About this task:
Going down the listing below, print exactly each line from the one with "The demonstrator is" up to and including the one with "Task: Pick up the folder", and skip the rest.

━━━━━ Dataset section ━━━━━

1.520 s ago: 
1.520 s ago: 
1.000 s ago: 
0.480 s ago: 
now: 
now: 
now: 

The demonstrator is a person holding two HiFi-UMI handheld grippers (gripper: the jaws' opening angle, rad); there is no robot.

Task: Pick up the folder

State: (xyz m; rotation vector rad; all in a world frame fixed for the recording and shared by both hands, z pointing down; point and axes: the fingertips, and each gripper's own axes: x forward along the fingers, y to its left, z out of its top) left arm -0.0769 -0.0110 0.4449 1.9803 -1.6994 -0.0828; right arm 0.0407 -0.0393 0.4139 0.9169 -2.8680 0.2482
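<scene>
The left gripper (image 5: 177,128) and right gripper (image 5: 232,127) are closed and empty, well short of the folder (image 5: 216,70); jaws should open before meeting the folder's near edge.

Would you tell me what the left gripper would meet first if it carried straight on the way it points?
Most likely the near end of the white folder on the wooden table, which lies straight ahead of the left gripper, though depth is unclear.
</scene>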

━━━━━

Response to this exercise:
The demonstrator is a person holding two HiFi-UMI handheld grippers (gripper: the jaws' opening angle, rad); there is no robot.

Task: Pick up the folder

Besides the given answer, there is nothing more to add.